Latvian ceramist, illustrator, and art teacher (1931–2013)

Pēteris Martinsons (28 January 1931 – 2 August 2013) was a Latvian ceramist, illustrator, and art teacher. He created dishes and other objects from various materials and illustrated books. Member of the International Academy of Ceramics. He participated in the films "Puika" (1977) and "Tumšie brieži" (2006).

==Biography==
He was born in 1931 in Daugavpils to store salesman Pēteris Martinsons and his wife Aleksandra, née Pīpe, in a family with three children. In 1938, he began his studies at Daugavpils 2nd City Primary School. During World War II, after the Red Army offensive on Daugavpils in the summer of 1944, the family moved to Mazsalaca, and later to Alūksne, where he graduated from Alūksne Secondary School in 1950.

He studied at the Faculty of Civil Engineering, Department of Architecture, of the University of Latvia (1951–1957). He worked as a process engineer in a research laboratory (1957–1958) and as an architect at the "Latgiprogorstroy" design institute (1958–1962). In his free time, he was passionate about mountaineering. In 1961, he became a member of the Latvian Association of Architects.

In 1962, he began teaching at the Riga Secondary School of Applied Arts (1962–1971). In 1964, he organized his first ceramics exhibition, and in 1965, he started working at the Latvian Art Foundation's experimental ceramic workshop in Ķīpsala. He participated in exhibitions and won awards at several international exhibitions. In 1968, he became a member of the Latvian Association of Artists and worked in the departments of decorative and applied arts and industrial art at the Art Academy of Latvia (1968–2001). In the mid-1980s, he worked at the Lviv Experimental Ceramic and Sculptural Factory (collaborating with Ihor Kovalevych). P. Martinsons' works have been exhibited at numerous international ceramic exhibitions in Latvia, Lithuania, Estonia, Italy, France, Poland, Germany, and the USA. Solo exhibitions of his works have been held in Latvia, Lithuania, Estonia, Ukraine, Finland, the US, Sweden, Hungary, and other countries.

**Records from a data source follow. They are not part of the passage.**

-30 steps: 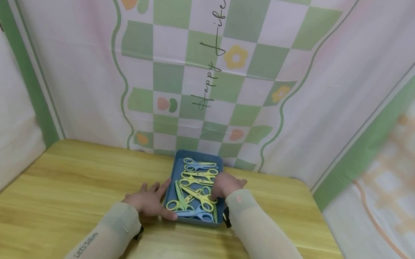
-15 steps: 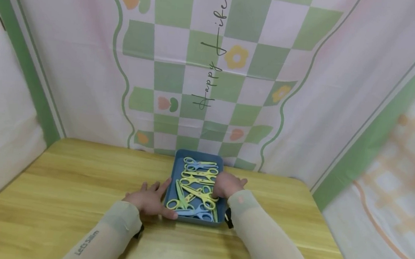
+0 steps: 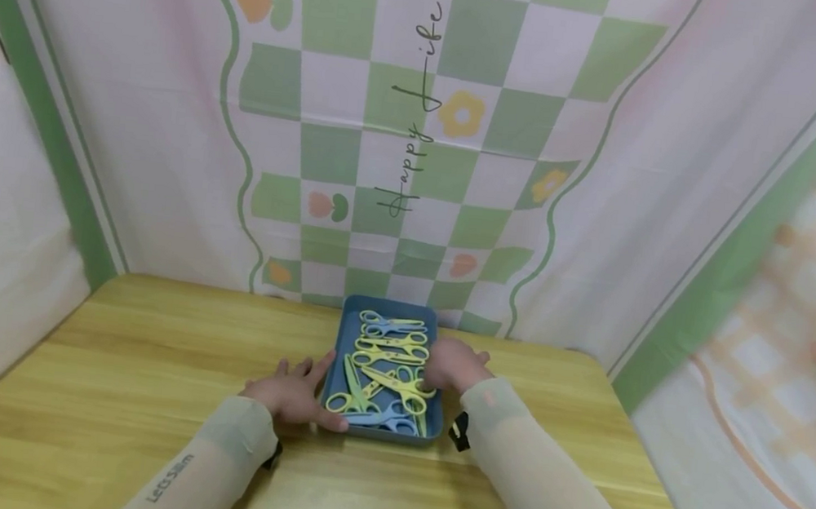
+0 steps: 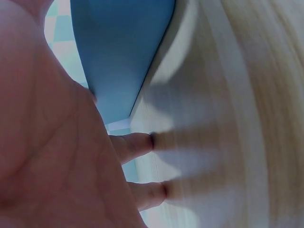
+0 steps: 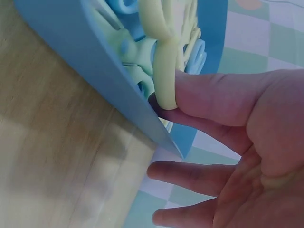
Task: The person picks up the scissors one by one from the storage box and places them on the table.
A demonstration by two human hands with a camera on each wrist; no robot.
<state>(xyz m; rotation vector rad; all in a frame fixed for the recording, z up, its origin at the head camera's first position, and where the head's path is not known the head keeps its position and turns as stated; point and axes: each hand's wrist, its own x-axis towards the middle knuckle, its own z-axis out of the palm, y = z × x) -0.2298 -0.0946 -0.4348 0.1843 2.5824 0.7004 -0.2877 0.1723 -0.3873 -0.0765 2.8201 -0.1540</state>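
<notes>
A blue tray (image 3: 344, 343) full of children's scissors sits at the far side of the table. My right hand (image 3: 458, 366), over the tray's right side, pinches a handle loop of the yellow scissors (image 5: 165, 71) between thumb and index finger, its other fingers extended outside the tray wall. These yellow scissors lie over others, blades pointing left. My left hand (image 3: 291, 397) rests spread along the tray's left side, thumb at the near corner; in the left wrist view two fingertips (image 4: 142, 147) stand close to the wood beside the tray wall (image 4: 123, 47).
Around the held pair lie green scissors (image 3: 353, 382), blue scissors (image 3: 388, 418) and several more yellow and blue ones farther back. The wooden table (image 3: 169, 363) extends to both sides. A checkered curtain (image 3: 388, 236) hangs right behind the tray.
My right hand has shifted slightly to the right, drawing the yellow scissors a little the same way. My left hand has stayed in place at the tray.
</notes>
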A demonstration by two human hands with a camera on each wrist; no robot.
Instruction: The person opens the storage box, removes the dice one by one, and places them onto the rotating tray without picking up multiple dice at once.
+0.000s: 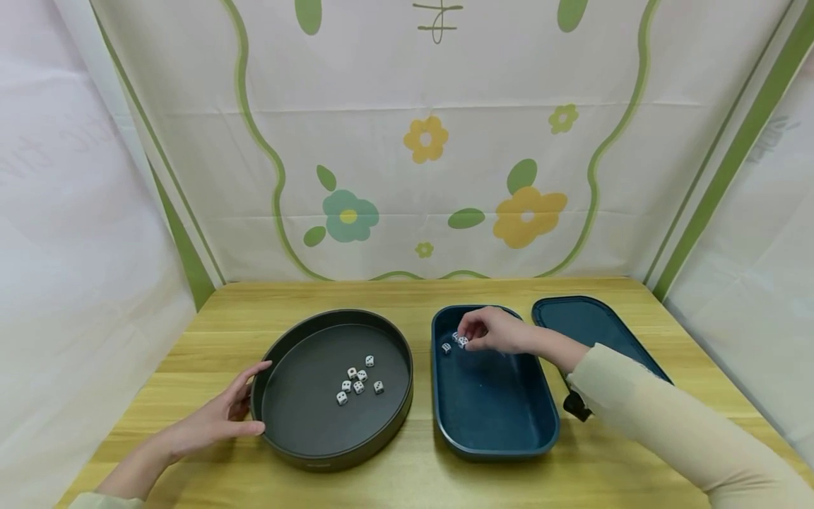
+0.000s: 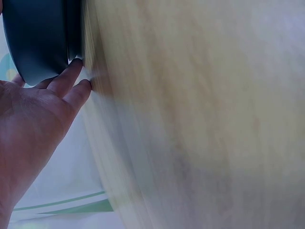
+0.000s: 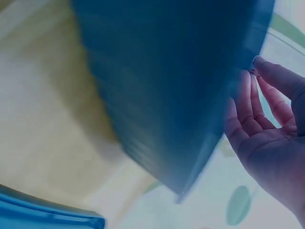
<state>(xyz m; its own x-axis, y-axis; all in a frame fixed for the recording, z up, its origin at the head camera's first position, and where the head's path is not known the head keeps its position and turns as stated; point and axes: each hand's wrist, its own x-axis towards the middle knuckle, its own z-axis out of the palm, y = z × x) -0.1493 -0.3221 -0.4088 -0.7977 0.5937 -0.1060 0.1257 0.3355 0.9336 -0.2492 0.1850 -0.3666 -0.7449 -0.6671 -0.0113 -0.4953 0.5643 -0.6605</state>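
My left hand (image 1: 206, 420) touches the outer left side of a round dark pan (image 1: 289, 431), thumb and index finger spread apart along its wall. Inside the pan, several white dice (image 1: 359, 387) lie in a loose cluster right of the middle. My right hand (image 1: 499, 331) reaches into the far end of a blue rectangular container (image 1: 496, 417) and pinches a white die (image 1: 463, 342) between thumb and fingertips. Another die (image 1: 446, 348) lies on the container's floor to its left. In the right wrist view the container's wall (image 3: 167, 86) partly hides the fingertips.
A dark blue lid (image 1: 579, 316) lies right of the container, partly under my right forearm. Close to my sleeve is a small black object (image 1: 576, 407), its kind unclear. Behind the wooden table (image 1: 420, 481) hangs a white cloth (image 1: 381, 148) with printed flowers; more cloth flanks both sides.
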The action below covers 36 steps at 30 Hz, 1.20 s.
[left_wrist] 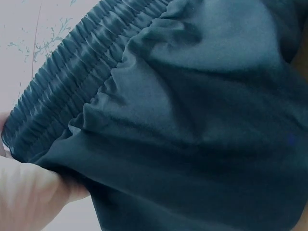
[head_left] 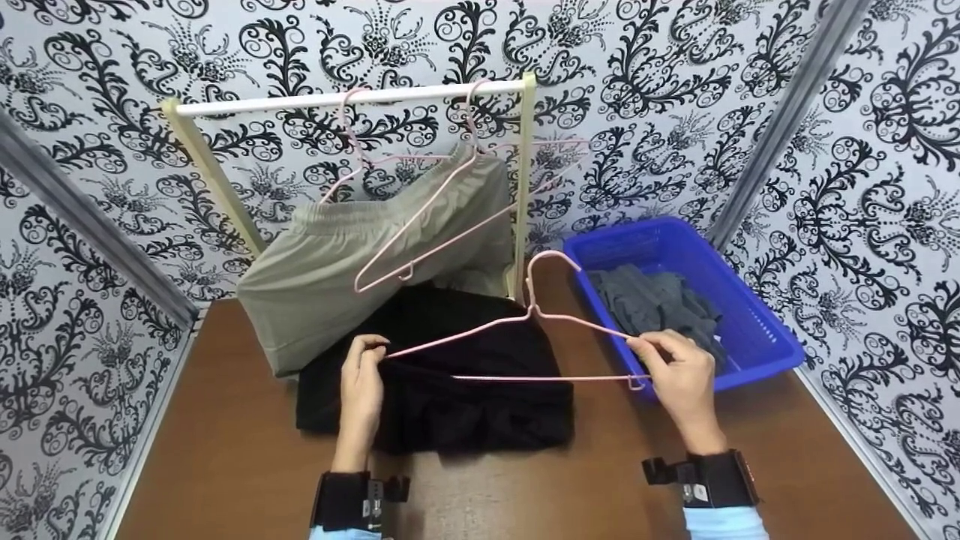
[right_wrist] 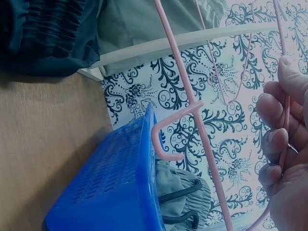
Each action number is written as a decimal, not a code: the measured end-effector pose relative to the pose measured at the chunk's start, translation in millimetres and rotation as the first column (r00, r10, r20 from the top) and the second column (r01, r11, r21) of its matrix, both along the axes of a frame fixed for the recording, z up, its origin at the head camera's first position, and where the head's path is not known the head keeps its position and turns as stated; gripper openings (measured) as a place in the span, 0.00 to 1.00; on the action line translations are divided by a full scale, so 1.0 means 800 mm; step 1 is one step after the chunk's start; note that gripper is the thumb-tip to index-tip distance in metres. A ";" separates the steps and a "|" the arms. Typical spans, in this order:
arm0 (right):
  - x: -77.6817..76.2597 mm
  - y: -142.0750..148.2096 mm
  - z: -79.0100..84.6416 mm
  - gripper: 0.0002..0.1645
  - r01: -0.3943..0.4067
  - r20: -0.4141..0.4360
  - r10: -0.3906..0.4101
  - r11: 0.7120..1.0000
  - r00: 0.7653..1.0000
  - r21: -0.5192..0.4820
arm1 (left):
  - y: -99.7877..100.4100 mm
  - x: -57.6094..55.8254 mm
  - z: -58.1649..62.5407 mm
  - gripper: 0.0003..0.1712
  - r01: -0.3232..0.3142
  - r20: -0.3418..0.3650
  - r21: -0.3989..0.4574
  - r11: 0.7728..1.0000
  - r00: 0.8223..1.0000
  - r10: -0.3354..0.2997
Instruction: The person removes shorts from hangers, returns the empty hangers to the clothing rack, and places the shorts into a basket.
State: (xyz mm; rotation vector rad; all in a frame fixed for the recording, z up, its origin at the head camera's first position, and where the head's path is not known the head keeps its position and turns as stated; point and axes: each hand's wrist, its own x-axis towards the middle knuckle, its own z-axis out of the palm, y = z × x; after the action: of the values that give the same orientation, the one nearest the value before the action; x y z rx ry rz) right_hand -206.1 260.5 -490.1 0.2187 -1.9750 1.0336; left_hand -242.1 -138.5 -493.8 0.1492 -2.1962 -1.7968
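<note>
My left hand (head_left: pixel 362 386) grips the gathered waistband of black elastic-waist shorts (head_left: pixel 480 427) at their left corner. In the left wrist view the thumb (left_wrist: pixel 36 192) lies over the edge of the waistband and the cloth fills most of the picture. A pink wire clothes hanger (head_left: pixel 532 309) lies across the shorts, hook upward, its left end running in at the waistband by the left hand; part of its lower bar is hidden by the cloth. With curled fingers, my right hand (head_left: pixel 681 375) holds the hanger's right end, as the right wrist view (right_wrist: pixel 291 125) also shows.
Behind stands a rack with a white rail (head_left: pixel 420 94), where beige shorts (head_left: pixel 330 277) hang on pink hangers (head_left: pixel 420 259). On the right, a blue basket (head_left: pixel 757 322) holds grey-green clothing (head_left: pixel 656 304). Everything stands on a brown table (head_left: pixel 225 450) between patterned walls.
</note>
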 end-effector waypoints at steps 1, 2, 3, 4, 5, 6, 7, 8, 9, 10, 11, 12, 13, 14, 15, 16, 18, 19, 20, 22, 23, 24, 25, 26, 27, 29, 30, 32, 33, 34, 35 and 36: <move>0.000 -0.001 0.001 0.10 0.001 -0.001 -0.001 1.000 1.000 0.001 | 0.000 0.000 0.000 0.14 0.003 0.000 0.010 1.000 1.000 -0.003; 0.000 -0.002 0.002 0.11 0.002 -0.005 -0.002 1.000 1.000 0.000 | 0.000 -0.001 0.001 0.15 0.008 0.000 0.022 1.000 1.000 -0.008; 0.001 -0.003 0.003 0.11 0.000 -0.004 0.000 1.000 1.000 -0.004 | 0.000 -0.001 0.002 0.15 0.011 0.001 0.033 0.999 1.000 -0.011; 0.002 -0.004 0.006 0.11 -0.003 -0.003 0.003 1.000 1.000 -0.008 | 0.000 -0.001 0.002 0.16 0.014 0.001 0.049 0.999 1.000 -0.014; 0.003 -0.006 0.009 0.11 -0.008 -0.004 0.008 1.000 1.000 -0.012 | 0.000 -0.002 0.002 0.16 0.019 -0.004 0.066 0.998 1.000 -0.018; 0.005 -0.008 0.013 0.11 -0.015 -0.003 0.015 1.000 1.000 -0.017 | -0.001 -0.003 0.002 0.17 0.024 -0.011 0.081 0.996 1.000 -0.023; 0.007 -0.010 0.017 0.10 -0.022 -0.001 0.022 1.000 1.000 -0.021 | -0.001 -0.003 0.001 0.17 0.028 -0.015 0.097 0.995 1.000 -0.027; 0.010 -0.013 0.022 0.10 -0.024 -0.005 0.024 1.000 1.000 -0.019 | -0.001 -0.004 0.001 0.17 0.037 -0.025 0.113 0.993 0.999 -0.035; 0.013 -0.015 0.027 0.10 -0.028 -0.004 0.028 0.999 1.000 -0.020 | -0.001 -0.005 -0.001 0.17 0.045 -0.036 0.128 0.991 0.999 -0.041; 0.014 -0.016 0.029 0.10 -0.033 -0.006 0.033 0.999 0.999 -0.020 | -0.002 -0.005 -0.002 0.18 0.054 -0.050 0.144 0.988 0.998 -0.047; 0.016 -0.016 0.031 0.10 -0.036 -0.010 0.035 0.999 0.999 -0.014 | -0.002 -0.006 -0.003 0.18 0.063 -0.064 0.157 0.986 0.997 -0.053; 0.016 -0.016 0.032 0.10 -0.035 -0.013 0.035 0.999 0.999 -0.007 | -0.002 -0.007 -0.004 0.18 0.071 -0.080 0.175 0.982 0.995 -0.058; 0.017 -0.017 0.033 0.11 -0.033 -0.015 0.033 0.999 0.999 0.000 | -0.002 -0.008 -0.006 0.18 0.081 -0.095 0.193 0.978 0.993 -0.063; 0.017 -0.016 0.033 0.11 -0.031 -0.017 0.031 0.999 0.999 0.007 | -0.003 -0.008 -0.007 0.18 0.091 -0.110 0.212 0.973 0.992 -0.069; 0.017 -0.015 0.032 0.11 -0.032 -0.015 0.032 0.999 0.999 0.009 | -0.003 -0.009 -0.008 0.18 0.096 -0.121 0.224 0.970 0.990 -0.070; 0.017 -0.014 0.031 0.11 -0.032 -0.017 0.032 0.999 0.999 0.014 | -0.003 -0.009 -0.009 0.18 0.102 -0.131 0.240 0.965 0.989 -0.072; 0.017 -0.014 0.031 0.11 -0.028 -0.014 0.028 0.999 1.000 0.022 | -0.004 -0.009 -0.010 0.18 0.112 -0.144 0.276 0.954 0.987 -0.075; 0.017 -0.014 0.031 0.11 -0.027 -0.011 0.027 0.999 1.000 0.023 | -0.004 -0.009 -0.011 0.18 0.117 -0.145 0.295 0.948 0.986 -0.077; 0.016 -0.013 0.029 0.11 -0.028 -0.010 0.028 0.999 1.000 0.022 | -0.005 -0.009 -0.011 0.18 0.123 -0.145 0.314 0.941 0.986 -0.080; 0.013 -0.009 0.022 0.11 -0.026 -0.008 0.026 0.999 1.000 0.022 | -0.005 -0.009 -0.011 0.18 0.130 -0.143 0.355 0.926 0.986 -0.083; 0.011 -0.007 0.019 0.12 -0.027 -0.005 0.027 0.999 1.000 0.018 | -0.006 -0.009 -0.011 0.18 0.133 -0.140 0.374 0.918 0.986 -0.085; 0.009 -0.004 0.015 0.12 -0.028 0.001 0.028 1.000 1.000 0.012 | -0.006 -0.009 -0.011 0.18 0.135 -0.137 0.394 0.909 0.987 -0.087; 0.007 -0.001 0.012 0.12 -0.030 0.006 0.030 1.000 1.000 0.006 | -0.006 -0.009 -0.011 0.18 0.136 -0.135 0.409 0.902 0.987 -0.088; 0.005 0.002 0.008 0.12 -0.032 0.011 0.032 0.999 0.999 0.001 | -0.007 -0.009 -0.011 0.18 0.138 -0.135 0.420 0.897 0.987 -0.088; 0.004 0.005 0.004 0.12 -0.035 0.016 0.035 0.999 0.999 -0.004 | -0.007 -0.008 -0.012 0.18 0.140 -0.137 0.429 0.892 0.987 -0.089; 0.002 0.009 0.001 0.12 -0.044 0.018 0.044 0.999 0.999 -0.015 | -0.007 -0.008 -0.012 0.17 0.146 -0.139 0.441 0.885 0.986 -0.093; 0.002 0.010 0.000 0.12 -0.047 0.014 0.047 0.999 0.999 -0.017 | -0.008 -0.008 -0.012 0.17 0.148 -0.140 0.445 0.883 0.986 -0.095; 0.001 0.011 -0.002 0.13 -0.049 0.010 0.050 0.999 0.999 -0.018 | -0.008 -0.009 -0.013 0.18 0.147 -0.135 0.439 0.886 0.986 -0.097; 0.002 0.011 -0.001 0.13 -0.052 0.011 0.053 0.998 0.999 -0.022 | -0.008 -0.009 -0.013 0.18 0.144 -0.132 0.439 0.887 0.987 -0.095; 0.003 0.012 0.000 0.12 -0.056 0.014 0.056 0.998 0.998 -0.022 | -0.007 -0.010 -0.014 0.18 0.141 -0.127 0.439 0.888 0.987 -0.094; 0.004 0.012 0.001 0.12 -0.058 0.018 0.058 0.998 0.998 -0.022 | -0.007 -0.010 -0.014 0.19 0.136 -0.124 0.439 0.888 0.988 -0.090; 0.004 0.013 0.001 0.11 -0.061 0.029 0.061 0.998 0.998 -0.023 | -0.007 -0.010 -0.014 0.19 0.130 -0.118 0.437 0.890 0.989 -0.086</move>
State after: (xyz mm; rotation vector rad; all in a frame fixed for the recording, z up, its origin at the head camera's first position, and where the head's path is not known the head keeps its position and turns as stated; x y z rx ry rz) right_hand -203.0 271.0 -489.4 0.2541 -1.9928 1.1034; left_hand -250.1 -143.7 -504.9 0.0349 -1.7246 -2.2944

He designed sets for several productions by Mara Ķimele at the Valmiera Drama Theatre (1976, 1979). As an actor, he appeared in the feature film "Puika" directed by Aivars Freimanis and in Viestur Kairish film "Tumšie brieži".

He died in 2013.

==Characteristics of creativity==
Martinsons ceramic compositions were crafted from clay, clinker, porcelain, or stoneware. In the first half of the 1970s, his ceramic object-compositions exhibited a distinctly constructive and technically stable character. Their forms were based on geometric figures such as cubes, pyramids, and spheres. In the latter half of the 1970s, and throughout the 1980s and 1990s, Martinsons works predominantly featured freely formed plastic shapes. His architectural works garnered numerous accolades at international ceramic exhibitions, including three gold medals and awards in Faenza (Italy), as well as awards in Gdańsk and Sopot (Poland).